Virtue’s head inclined toward Flora, but the glower only intensified. It was not just a reputation; the heliotrope was truly terrifying.
While Flora finished decorating my hair, Virtue stormed to the pile, jerked a folded screen free, and slammed it upright on the floor. She threw her companion what was either a salute I’d never seen, or an offensive gesture that was nasty enough not to have been previously used in front of an elven lord.
“There,” Flora said, patting the last braid into place. “Now change.”

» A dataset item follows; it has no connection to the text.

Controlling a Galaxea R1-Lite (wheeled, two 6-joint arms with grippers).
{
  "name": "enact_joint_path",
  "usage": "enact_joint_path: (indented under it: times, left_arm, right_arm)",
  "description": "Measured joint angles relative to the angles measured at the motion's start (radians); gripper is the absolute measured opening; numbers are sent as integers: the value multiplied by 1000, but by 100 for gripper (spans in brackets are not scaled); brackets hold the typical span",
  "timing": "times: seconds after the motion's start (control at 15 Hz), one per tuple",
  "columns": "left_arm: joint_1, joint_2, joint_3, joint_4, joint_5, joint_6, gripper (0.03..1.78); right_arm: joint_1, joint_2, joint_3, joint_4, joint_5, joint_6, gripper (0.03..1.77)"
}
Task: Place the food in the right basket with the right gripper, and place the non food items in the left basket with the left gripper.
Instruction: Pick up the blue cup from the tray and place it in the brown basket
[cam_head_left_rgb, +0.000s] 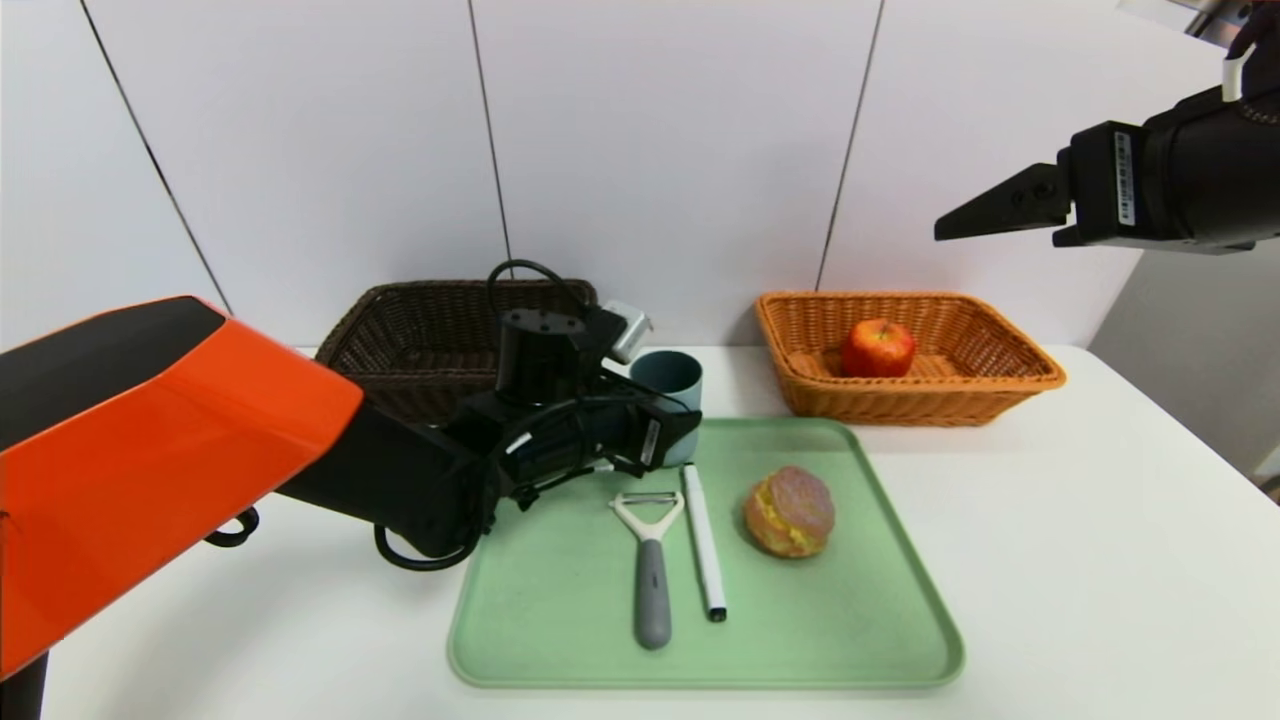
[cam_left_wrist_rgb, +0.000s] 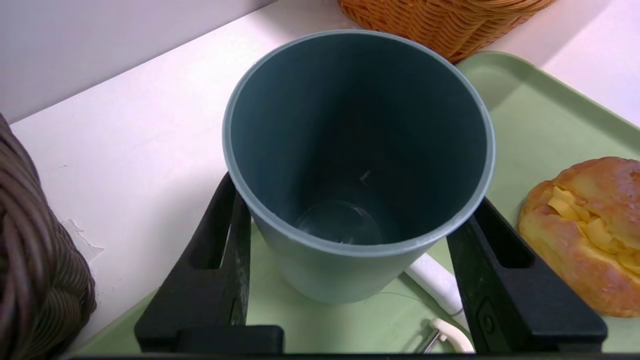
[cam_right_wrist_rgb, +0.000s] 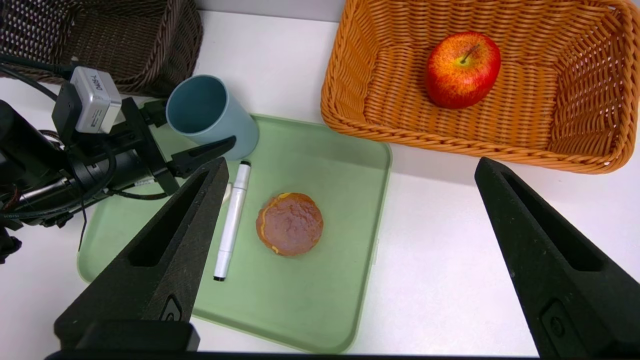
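The teal-grey cup (cam_head_left_rgb: 666, 380) is a plain, round plastic vessel, its wall narrowing from a wide, pale rim to a smaller base; the mouth faces up and the inside shows dark, with nothing in it. It stands at the back edge of the green tray (cam_head_left_rgb: 820, 640).

The left arm (cam_head_left_rgb: 190, 420), orange at the shoulder, reaches in low over the tray's back corner, in front of the dark brown basket (cam_head_left_rgb: 400, 330). The left gripper (cam_left_wrist_rgb: 357, 250) has its fingers well parted, one on either side of the cup. The cup sits between them, close against both, just below its rim; whether they grip it firmly I cannot tell.

The right gripper (cam_right_wrist_rgb: 350, 165) is held high above the tabletop (cam_head_left_rgb: 1080, 560), near the orange wicker basket (cam_head_left_rgb: 930, 400), its fingers spread wide with nothing between them.

On the tray, the peeler (cam_head_left_rgb: 652, 580) lies beside the white pen (cam_head_left_rgb: 705, 545), near the cup, and the bun (cam_head_left_rgb: 790, 512) rests on the pen's other side. The red apple (cam_head_left_rgb: 878, 348) is inside the orange wicker basket.
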Motion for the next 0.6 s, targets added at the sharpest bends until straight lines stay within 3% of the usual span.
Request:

I drew the breath I’d need to stand and cross the floor, because I wasn’t sure I could put forth the effort to do both at once. It was bad enough at home, with my own politics. The last thing I wanted to do was parade and pretend here. And in front of a mob anticipating my murder, no less.
As I turned to step behind the screen, I caught sight of Veil across the room. He stood before the massive windows overlooking his forests, still and silent and head of the fey high court. For the time being, anyway.
He might have been watching those trees, considering what fates would come, but the sun glinted off the glass, throwing amber shadows against its surface and reflecting his gaze as it followed me.
I had become the hope for the fey lands, against my will and at my own peril. I couldn’t blame him for it, but I would never forgive him. I would never forgive any of them.
I let my gaze stay leveled on Veil’s reflection as I disappeared beyond the screen, and then I threw the pile of leather onto the floor, biting back a string of curses that would have made even a seasoned rogue blush.
Flora had removed my poultices during her ministrations, and the wounds had sealed to a handful of faint red lines. I thought my ribs might be bruised again, but the ache was background noise to the rest of my problems. The pendant Ruby had left for me was still tucked into the belt at my waist, so I slipped it over my neck to hide beneath the fey garb. I understood now why they wanted her, and what the stone in that pendant was meant to represent. What I didn’t know was what Ruby wanted me to glean from the clue. Had she thought we wouldn’t follow her? Had she simply intended to leave us an answer about what the fey wanted? Or had she thought I’d not be fool enough to get caught in their first petty trap?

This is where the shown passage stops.